WORK TO COMPLETE:
Transcribe exactly the lines below that begin at the line with "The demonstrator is" and stop after the line with "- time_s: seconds", leaving out every picture.

════════════════

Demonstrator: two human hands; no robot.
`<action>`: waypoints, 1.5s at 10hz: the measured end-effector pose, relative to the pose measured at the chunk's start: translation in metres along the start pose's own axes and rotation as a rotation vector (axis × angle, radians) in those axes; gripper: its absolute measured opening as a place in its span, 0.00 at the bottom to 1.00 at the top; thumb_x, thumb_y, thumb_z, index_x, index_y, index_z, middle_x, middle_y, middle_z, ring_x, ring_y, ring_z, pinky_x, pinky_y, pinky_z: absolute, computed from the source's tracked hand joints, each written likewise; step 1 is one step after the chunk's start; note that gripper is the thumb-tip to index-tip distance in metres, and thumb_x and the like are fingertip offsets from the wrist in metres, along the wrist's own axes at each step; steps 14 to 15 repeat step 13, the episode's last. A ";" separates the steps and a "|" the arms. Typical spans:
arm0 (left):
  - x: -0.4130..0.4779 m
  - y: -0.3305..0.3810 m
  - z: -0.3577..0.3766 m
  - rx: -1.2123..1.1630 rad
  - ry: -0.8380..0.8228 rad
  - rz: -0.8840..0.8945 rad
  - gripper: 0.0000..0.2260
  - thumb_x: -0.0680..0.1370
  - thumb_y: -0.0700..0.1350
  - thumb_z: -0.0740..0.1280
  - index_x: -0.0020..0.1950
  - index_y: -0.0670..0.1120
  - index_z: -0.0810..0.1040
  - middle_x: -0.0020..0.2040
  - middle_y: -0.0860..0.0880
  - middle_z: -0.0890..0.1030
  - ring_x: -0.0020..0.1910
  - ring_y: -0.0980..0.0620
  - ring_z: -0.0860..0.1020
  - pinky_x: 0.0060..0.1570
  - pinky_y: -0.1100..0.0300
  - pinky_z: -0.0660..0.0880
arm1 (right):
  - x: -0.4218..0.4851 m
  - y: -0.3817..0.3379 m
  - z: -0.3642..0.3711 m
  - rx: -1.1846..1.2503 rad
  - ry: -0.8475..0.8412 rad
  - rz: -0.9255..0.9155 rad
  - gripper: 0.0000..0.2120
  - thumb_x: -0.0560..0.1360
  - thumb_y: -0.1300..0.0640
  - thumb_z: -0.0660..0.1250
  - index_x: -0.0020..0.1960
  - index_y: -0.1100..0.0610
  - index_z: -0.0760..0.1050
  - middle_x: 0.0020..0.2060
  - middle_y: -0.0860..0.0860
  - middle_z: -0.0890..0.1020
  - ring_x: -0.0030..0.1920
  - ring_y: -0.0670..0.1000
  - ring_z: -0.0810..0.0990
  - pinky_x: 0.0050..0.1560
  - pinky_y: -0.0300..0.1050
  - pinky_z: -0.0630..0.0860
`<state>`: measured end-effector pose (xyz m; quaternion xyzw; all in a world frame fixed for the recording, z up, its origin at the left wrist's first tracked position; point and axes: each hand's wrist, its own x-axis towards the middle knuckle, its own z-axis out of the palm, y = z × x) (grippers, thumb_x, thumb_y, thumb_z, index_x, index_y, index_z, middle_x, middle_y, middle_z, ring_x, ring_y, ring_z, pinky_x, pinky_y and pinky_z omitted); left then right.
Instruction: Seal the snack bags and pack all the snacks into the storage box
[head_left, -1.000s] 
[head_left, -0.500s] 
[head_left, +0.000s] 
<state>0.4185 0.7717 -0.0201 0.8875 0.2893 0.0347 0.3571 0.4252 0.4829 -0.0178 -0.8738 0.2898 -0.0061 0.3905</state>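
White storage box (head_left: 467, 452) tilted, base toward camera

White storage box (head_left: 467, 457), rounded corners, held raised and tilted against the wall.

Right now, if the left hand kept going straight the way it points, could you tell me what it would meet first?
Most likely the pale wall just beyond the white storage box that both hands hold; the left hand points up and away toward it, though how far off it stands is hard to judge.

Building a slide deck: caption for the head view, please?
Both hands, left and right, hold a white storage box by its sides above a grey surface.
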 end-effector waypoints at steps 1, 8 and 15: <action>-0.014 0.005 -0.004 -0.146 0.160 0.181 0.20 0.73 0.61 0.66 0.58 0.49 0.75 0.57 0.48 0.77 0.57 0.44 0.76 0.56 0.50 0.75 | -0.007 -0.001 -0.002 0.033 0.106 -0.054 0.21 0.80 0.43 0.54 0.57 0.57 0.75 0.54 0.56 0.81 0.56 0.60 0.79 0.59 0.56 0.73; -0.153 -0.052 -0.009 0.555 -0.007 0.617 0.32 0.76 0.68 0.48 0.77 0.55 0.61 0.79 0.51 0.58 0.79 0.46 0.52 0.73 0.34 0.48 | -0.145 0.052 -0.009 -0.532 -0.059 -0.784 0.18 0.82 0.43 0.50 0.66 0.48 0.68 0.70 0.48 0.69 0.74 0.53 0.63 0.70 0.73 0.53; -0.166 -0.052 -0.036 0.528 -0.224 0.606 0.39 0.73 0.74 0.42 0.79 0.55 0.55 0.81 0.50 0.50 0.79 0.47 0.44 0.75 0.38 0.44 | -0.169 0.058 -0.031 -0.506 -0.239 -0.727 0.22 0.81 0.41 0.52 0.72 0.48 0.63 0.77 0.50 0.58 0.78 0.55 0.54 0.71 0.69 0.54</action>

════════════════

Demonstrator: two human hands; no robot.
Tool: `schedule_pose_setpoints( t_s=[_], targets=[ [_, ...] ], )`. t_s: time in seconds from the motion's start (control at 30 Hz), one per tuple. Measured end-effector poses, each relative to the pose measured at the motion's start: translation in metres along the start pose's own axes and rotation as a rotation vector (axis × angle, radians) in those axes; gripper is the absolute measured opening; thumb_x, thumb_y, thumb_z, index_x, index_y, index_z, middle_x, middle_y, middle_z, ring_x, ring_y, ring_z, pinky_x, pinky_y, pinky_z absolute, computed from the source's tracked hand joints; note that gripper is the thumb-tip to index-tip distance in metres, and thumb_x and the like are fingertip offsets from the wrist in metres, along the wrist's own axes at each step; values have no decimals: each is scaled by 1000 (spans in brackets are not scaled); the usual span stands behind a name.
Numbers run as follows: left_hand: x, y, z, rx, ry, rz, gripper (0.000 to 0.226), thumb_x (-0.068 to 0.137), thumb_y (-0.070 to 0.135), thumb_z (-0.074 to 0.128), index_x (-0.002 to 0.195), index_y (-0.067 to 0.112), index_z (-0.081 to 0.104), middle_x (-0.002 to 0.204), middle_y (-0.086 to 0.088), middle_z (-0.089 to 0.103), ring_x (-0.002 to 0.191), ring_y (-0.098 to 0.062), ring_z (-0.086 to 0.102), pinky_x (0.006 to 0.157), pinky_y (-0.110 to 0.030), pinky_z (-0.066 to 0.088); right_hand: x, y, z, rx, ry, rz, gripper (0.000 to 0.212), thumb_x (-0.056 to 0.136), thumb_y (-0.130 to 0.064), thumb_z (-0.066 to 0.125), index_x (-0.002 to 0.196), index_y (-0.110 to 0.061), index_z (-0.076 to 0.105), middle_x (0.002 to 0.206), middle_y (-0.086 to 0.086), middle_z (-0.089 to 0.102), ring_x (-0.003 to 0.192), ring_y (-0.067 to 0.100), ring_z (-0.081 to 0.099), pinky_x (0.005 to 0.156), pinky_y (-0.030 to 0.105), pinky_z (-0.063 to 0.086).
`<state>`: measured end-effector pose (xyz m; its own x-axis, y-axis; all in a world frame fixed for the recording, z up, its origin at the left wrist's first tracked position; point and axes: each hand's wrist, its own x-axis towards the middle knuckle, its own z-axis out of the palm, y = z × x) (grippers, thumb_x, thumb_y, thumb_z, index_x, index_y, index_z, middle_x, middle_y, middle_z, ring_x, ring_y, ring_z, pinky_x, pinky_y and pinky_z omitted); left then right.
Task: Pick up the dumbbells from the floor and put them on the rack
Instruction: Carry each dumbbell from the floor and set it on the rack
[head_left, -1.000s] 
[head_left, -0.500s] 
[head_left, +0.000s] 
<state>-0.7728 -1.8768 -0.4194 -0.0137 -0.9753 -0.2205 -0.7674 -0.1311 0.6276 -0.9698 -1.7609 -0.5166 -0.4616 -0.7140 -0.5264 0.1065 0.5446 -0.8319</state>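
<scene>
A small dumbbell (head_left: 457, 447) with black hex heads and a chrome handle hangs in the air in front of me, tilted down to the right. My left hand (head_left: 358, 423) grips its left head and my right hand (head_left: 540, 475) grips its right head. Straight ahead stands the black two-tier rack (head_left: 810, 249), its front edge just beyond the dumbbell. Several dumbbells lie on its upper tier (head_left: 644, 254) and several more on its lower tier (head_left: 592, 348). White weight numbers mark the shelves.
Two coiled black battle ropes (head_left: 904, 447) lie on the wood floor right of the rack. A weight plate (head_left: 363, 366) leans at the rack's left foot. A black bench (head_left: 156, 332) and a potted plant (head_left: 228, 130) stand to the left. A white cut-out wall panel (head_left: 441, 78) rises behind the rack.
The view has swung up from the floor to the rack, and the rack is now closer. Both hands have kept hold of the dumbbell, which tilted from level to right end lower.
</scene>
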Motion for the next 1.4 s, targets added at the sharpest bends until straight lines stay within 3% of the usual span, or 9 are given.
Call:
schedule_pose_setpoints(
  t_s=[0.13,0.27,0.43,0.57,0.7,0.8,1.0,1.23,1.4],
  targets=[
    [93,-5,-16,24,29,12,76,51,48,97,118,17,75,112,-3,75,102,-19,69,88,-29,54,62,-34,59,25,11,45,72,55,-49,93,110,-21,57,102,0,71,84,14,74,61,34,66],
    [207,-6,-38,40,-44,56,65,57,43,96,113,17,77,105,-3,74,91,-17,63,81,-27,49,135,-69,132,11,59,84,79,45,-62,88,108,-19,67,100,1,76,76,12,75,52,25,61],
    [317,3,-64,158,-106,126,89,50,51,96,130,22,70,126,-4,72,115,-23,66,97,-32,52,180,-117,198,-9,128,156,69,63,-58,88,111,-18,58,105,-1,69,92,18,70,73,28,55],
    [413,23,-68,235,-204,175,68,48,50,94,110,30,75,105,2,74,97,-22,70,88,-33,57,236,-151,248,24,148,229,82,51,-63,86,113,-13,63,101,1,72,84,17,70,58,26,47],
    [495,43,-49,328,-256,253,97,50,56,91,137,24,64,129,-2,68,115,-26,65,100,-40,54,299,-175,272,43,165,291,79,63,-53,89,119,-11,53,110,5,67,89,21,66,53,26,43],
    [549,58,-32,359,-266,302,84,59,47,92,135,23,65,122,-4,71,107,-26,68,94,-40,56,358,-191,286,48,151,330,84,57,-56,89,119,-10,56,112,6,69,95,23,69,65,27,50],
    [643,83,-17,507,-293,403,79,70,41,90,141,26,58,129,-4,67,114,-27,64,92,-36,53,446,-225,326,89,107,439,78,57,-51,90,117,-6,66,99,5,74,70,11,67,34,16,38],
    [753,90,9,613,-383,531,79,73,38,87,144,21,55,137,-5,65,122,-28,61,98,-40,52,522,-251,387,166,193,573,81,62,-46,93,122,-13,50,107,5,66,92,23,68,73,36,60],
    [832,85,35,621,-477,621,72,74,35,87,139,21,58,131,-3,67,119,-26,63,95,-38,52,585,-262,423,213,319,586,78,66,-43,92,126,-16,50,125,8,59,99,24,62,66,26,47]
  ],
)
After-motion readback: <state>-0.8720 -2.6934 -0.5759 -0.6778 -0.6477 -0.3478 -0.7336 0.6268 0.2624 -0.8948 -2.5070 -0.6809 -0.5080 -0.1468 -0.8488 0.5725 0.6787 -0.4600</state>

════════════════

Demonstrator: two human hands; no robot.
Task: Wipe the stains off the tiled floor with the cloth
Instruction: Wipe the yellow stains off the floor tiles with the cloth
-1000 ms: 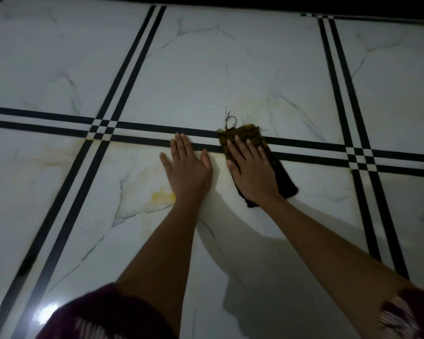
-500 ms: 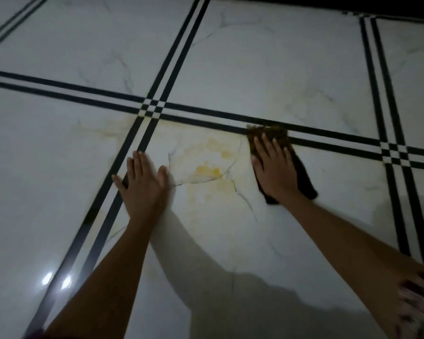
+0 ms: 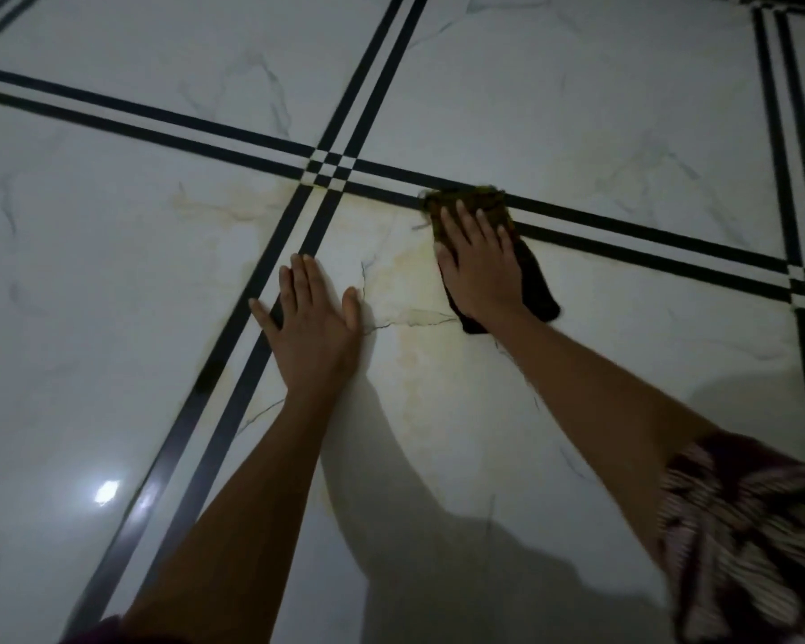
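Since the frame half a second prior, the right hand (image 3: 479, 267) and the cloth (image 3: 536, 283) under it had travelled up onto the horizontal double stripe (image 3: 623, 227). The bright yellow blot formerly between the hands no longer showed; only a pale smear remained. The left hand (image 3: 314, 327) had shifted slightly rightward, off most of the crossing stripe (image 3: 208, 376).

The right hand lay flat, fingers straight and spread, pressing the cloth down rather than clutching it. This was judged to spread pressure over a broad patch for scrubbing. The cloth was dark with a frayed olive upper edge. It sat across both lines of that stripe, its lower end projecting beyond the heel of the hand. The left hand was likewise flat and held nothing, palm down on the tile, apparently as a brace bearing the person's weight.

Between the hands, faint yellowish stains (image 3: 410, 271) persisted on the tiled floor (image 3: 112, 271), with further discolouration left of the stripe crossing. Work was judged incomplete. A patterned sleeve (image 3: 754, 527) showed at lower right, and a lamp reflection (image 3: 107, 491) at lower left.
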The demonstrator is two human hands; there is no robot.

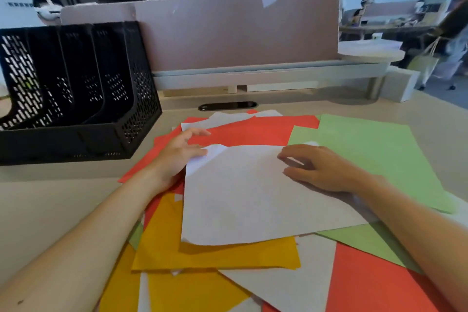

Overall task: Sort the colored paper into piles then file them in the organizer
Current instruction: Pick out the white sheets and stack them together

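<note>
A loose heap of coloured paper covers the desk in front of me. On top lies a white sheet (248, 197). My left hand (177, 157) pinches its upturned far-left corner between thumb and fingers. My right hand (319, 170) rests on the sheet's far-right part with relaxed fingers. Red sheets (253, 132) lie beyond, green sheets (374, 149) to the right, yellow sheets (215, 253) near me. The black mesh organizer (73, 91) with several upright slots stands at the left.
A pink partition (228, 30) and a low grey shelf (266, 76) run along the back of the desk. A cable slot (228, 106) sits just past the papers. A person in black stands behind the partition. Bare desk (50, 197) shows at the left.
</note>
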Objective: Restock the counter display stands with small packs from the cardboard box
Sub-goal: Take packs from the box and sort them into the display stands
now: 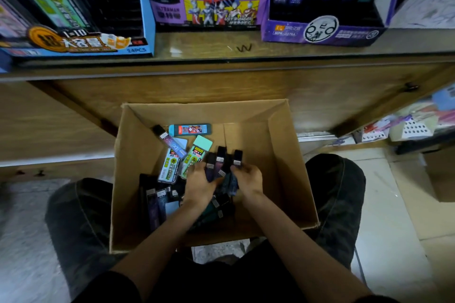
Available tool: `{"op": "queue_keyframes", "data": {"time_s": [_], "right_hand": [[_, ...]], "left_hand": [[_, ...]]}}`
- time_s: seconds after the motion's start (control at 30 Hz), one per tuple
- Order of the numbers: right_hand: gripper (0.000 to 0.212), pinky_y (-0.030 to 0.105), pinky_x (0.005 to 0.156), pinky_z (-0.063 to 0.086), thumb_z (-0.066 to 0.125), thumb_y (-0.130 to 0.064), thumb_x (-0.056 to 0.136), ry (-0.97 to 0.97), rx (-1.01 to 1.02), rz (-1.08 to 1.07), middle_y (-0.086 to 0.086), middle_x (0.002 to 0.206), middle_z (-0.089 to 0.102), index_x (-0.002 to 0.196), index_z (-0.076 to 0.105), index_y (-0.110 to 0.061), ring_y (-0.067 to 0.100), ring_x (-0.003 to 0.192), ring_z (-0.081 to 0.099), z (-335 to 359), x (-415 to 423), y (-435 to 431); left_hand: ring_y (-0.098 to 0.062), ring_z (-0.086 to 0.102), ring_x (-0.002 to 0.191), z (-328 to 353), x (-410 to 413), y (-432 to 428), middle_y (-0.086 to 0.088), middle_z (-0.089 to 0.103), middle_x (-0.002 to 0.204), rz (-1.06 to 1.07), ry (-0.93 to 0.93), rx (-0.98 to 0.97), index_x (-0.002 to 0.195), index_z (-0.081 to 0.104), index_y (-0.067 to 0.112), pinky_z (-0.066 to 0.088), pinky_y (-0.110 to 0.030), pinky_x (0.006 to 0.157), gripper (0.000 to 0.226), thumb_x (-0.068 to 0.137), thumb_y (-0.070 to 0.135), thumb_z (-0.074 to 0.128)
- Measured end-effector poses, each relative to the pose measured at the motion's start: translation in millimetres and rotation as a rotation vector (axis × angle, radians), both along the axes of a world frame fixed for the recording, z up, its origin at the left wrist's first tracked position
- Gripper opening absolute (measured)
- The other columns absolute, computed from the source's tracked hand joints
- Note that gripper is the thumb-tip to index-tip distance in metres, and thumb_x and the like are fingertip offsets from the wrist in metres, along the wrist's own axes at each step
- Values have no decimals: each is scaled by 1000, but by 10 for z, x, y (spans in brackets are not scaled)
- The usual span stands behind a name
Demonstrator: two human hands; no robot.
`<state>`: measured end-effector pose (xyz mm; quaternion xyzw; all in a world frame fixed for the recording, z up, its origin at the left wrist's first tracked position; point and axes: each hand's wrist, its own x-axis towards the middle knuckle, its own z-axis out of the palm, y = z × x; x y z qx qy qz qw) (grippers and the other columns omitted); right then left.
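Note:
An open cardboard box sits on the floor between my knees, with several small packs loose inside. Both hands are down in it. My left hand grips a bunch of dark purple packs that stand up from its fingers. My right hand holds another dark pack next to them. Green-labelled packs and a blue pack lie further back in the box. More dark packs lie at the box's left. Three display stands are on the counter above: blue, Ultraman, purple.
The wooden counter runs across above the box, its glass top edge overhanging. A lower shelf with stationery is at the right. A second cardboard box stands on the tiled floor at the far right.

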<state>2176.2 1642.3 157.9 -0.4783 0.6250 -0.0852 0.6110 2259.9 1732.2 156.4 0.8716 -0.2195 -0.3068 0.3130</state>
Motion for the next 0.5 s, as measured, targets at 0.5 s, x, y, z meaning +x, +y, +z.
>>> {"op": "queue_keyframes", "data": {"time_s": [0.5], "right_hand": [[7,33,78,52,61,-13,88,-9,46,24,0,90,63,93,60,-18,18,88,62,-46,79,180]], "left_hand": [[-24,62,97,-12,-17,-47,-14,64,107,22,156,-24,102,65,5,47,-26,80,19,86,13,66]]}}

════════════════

RESPONSE TO THE EXERCISE:
The demonstrator is two human hands; there is no robot.


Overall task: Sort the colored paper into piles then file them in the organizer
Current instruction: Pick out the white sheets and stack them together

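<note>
A loose heap of coloured paper covers the desk in front of me. On top lies a white sheet (248, 197). My left hand (177, 157) pinches its upturned far-left corner between thumb and fingers. My right hand (319, 170) rests on the sheet's far-right part with relaxed fingers. Red sheets (253, 132) lie beyond, green sheets (374, 149) to the right, yellow sheets (215, 253) near me. The black mesh organizer (73, 91) with several upright slots stands at the left.
A pink partition (228, 30) and a low grey shelf (266, 76) run along the back of the desk. A cable slot (228, 106) sits just past the papers. A person in black stands behind the partition. Bare desk (50, 197) shows at the left.
</note>
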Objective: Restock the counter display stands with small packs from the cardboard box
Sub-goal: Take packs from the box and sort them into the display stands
now: 
Available tool: `{"op": "queue_keyframes", "data": {"time_s": [_], "right_hand": [[_, ...]], "left_hand": [[_, ...]]}}`
- time_s: seconds after the motion's start (control at 30 Hz), one per tuple

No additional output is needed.